╔══
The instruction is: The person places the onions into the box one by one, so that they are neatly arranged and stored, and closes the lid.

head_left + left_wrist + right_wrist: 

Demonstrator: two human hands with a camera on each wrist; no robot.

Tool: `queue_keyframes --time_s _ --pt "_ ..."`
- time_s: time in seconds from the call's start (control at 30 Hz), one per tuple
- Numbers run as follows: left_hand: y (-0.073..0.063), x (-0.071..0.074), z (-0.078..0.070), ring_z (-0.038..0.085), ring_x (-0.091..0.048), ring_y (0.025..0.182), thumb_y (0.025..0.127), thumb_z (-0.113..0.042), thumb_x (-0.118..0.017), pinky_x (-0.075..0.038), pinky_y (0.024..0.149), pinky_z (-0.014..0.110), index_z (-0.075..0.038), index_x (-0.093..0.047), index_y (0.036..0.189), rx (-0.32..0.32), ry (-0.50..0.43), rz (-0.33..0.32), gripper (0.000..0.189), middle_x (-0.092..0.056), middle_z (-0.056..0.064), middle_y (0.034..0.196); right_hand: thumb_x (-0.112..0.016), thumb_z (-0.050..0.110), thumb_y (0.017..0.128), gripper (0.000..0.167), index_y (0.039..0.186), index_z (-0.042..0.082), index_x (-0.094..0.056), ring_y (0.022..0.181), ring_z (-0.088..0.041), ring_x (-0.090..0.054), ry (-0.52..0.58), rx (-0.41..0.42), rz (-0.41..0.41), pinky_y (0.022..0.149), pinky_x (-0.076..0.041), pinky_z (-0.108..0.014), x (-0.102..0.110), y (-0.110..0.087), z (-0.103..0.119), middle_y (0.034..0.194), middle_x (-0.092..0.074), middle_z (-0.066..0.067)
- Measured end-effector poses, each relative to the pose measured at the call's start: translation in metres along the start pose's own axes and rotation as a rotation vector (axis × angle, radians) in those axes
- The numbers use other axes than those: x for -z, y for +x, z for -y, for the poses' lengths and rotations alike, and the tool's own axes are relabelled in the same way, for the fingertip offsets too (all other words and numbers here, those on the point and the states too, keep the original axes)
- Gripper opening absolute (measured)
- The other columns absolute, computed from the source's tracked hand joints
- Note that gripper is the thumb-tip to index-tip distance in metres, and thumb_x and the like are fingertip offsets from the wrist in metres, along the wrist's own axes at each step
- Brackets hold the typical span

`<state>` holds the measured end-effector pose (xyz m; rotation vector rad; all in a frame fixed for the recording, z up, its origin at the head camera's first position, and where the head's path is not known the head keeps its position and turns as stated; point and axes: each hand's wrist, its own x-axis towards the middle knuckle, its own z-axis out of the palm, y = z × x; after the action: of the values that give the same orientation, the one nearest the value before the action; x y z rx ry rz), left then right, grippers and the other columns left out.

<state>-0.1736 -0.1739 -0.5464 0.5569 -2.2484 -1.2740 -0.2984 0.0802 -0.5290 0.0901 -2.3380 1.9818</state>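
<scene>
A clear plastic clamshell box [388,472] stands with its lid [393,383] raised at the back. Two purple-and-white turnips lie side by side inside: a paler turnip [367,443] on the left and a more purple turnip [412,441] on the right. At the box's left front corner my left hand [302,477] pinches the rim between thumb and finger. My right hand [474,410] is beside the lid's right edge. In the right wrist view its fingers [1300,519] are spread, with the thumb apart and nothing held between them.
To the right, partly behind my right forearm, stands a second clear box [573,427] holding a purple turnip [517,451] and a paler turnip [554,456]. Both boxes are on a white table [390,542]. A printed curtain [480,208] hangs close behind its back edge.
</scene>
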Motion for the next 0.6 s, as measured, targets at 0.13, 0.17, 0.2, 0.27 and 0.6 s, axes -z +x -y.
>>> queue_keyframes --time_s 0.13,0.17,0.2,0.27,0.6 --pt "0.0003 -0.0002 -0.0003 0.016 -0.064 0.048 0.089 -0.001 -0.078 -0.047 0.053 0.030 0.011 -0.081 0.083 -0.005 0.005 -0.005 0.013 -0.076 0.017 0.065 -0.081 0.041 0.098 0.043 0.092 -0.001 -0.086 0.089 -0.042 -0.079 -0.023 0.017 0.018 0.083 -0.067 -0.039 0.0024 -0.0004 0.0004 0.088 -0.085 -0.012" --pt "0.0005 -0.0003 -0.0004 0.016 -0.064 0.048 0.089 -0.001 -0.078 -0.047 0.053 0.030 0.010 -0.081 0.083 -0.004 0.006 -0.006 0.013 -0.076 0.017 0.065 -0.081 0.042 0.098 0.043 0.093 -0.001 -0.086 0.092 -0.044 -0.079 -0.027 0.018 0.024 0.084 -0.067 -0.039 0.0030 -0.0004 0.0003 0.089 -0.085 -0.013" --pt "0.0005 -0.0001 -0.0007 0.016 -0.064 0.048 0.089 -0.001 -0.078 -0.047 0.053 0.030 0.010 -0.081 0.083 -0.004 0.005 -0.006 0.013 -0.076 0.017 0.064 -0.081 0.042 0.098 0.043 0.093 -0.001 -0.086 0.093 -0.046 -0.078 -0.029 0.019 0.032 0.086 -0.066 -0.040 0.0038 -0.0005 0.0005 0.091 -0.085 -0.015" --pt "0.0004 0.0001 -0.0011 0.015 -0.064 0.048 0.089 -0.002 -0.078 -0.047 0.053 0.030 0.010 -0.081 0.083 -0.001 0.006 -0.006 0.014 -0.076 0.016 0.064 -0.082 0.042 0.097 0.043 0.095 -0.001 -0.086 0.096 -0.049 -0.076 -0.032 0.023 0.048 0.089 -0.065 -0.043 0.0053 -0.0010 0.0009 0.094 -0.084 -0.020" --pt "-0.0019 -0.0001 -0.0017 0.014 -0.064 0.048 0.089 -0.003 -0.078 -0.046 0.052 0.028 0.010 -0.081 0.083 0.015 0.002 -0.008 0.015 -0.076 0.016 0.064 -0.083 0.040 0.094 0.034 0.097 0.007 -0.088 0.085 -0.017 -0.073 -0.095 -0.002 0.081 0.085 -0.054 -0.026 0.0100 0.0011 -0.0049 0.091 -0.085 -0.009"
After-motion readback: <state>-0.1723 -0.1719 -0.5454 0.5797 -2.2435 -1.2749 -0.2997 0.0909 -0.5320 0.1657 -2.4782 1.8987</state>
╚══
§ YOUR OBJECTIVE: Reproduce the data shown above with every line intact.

§ ANSWER SPACE:
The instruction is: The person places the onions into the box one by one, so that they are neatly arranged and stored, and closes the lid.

head_left + left_wrist + right_wrist: 

Demonstrator: two human hands with a camera on each wrist; no robot.

Tool: `queue_keyframes --time_s _ --pt "_ ..."`
- time_s: time in seconds from the call's start (control at 30 Hz), one per tuple
- Numbers run as follows: left_hand: y (-0.073..0.063), x (-0.071..0.074), z (-0.078..0.070), ring_z (-0.038..0.085), ring_x (-0.091..0.048), ring_y (0.025..0.182), thumb_y (0.025..0.127), thumb_z (-0.113..0.042), thumb_x (-0.118..0.017), pinky_x (-0.075..0.038), pinky_y (0.024..0.149), pinky_z (-0.014..0.110), index_z (-0.075..0.038), index_x (-0.093..0.047), index_y (0.036..0.189), rx (-0.32..0.32), ry (-0.50..0.43), rz (-0.33..0.32), gripper (0.000..0.189), middle_x (-0.092..0.056), middle_z (-0.056..0.064), middle_y (0.034..0.196); right_hand: thumb_x (-0.112..0.016), thumb_z (-0.050..0.110), thumb_y (0.017..0.128), gripper (0.000..0.167), index_y (0.039..0.186), index_z (-0.042..0.082), index_x (-0.094..0.056), ring_y (0.022..0.181), ring_z (-0.088..0.041), ring_x (-0.090..0.054), ry (-0.52..0.58), rx (-0.41..0.42), rz (-0.41..0.41), pinky_y (0.022..0.149), pinky_x (-0.076..0.041), pinky_z (-0.108..0.014), x (-0.102..0.110), y (-0.110..0.087), z (-0.103..0.119), middle_y (0.034..0.194), middle_x (-0.092..0.074), middle_z (-0.066..0.067)
- Measured end-effector poses, each relative to the pose measured at the call's start: translation in metres along the start pose's own axes and rotation as a rotation vector (axis × angle, radians) in those axes
- The numbers use other axes than those: x for -z, y for +x, z for -y, for the poses' lengths and rotations alike, and the tool's own axes are relabelled in the same way, for the fingertip offsets too (all other words and numbers here, those on the point and the states too, keep the original axes)
- Gripper opening absolute (measured)
- The other columns absolute, computed from the source's tracked hand joints
- Note that gripper is the thumb-tip to index-tip distance in metres, and thumb_x and the like are fingertip offsets from the wrist in metres, along the wrist's own axes at each step
- Brackets hold the typical span

`<state>` holds the measured end-effector pose (xyz m; rotation vector rad; all in a frame fixed for the recording, z up, its origin at the head camera's first position, and where the head's path is not known the head keeps its position and turns as stated; point and axes: each hand's wrist, its own x-axis towards the middle knuckle, its own z-axis out of the palm, y = z × x; after the action: of the values that give the same orientation, the one nearest the value before the action; x y z rx ry rz), left then right, grippers and the other columns left out.

<state>-0.1736 -0.1739 -0.5464 0.5569 -2.2484 -1.2740 -0.2984 0.0802 -0.5290 0.0901 -2.3380 1.9818</state>
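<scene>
A clear plastic clamshell box [388,472] stands with its lid [393,383] raised at the back. Two purple-and-white turnips lie side by side inside: a paler turnip [367,443] on the left and a more purple turnip [412,441] on the right. At the box's left front corner my left hand [302,477] pinches the rim between thumb and finger. My right hand [474,410] is beside the lid's right edge. In the right wrist view its fingers [1300,519] are spread, with the thumb apart and nothing held between them.
To the right, partly behind my right forearm, stands a second clear box [573,427] holding a purple turnip [517,451] and a paler turnip [554,456]. Both boxes are on a white table [390,542]. A printed curtain [480,208] hangs close behind its back edge.
</scene>
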Motion for the next 0.6 s, as measured, targets at 0.13, 0.17, 0.2, 0.27 and 0.6 s, axes -z +x -y.
>>> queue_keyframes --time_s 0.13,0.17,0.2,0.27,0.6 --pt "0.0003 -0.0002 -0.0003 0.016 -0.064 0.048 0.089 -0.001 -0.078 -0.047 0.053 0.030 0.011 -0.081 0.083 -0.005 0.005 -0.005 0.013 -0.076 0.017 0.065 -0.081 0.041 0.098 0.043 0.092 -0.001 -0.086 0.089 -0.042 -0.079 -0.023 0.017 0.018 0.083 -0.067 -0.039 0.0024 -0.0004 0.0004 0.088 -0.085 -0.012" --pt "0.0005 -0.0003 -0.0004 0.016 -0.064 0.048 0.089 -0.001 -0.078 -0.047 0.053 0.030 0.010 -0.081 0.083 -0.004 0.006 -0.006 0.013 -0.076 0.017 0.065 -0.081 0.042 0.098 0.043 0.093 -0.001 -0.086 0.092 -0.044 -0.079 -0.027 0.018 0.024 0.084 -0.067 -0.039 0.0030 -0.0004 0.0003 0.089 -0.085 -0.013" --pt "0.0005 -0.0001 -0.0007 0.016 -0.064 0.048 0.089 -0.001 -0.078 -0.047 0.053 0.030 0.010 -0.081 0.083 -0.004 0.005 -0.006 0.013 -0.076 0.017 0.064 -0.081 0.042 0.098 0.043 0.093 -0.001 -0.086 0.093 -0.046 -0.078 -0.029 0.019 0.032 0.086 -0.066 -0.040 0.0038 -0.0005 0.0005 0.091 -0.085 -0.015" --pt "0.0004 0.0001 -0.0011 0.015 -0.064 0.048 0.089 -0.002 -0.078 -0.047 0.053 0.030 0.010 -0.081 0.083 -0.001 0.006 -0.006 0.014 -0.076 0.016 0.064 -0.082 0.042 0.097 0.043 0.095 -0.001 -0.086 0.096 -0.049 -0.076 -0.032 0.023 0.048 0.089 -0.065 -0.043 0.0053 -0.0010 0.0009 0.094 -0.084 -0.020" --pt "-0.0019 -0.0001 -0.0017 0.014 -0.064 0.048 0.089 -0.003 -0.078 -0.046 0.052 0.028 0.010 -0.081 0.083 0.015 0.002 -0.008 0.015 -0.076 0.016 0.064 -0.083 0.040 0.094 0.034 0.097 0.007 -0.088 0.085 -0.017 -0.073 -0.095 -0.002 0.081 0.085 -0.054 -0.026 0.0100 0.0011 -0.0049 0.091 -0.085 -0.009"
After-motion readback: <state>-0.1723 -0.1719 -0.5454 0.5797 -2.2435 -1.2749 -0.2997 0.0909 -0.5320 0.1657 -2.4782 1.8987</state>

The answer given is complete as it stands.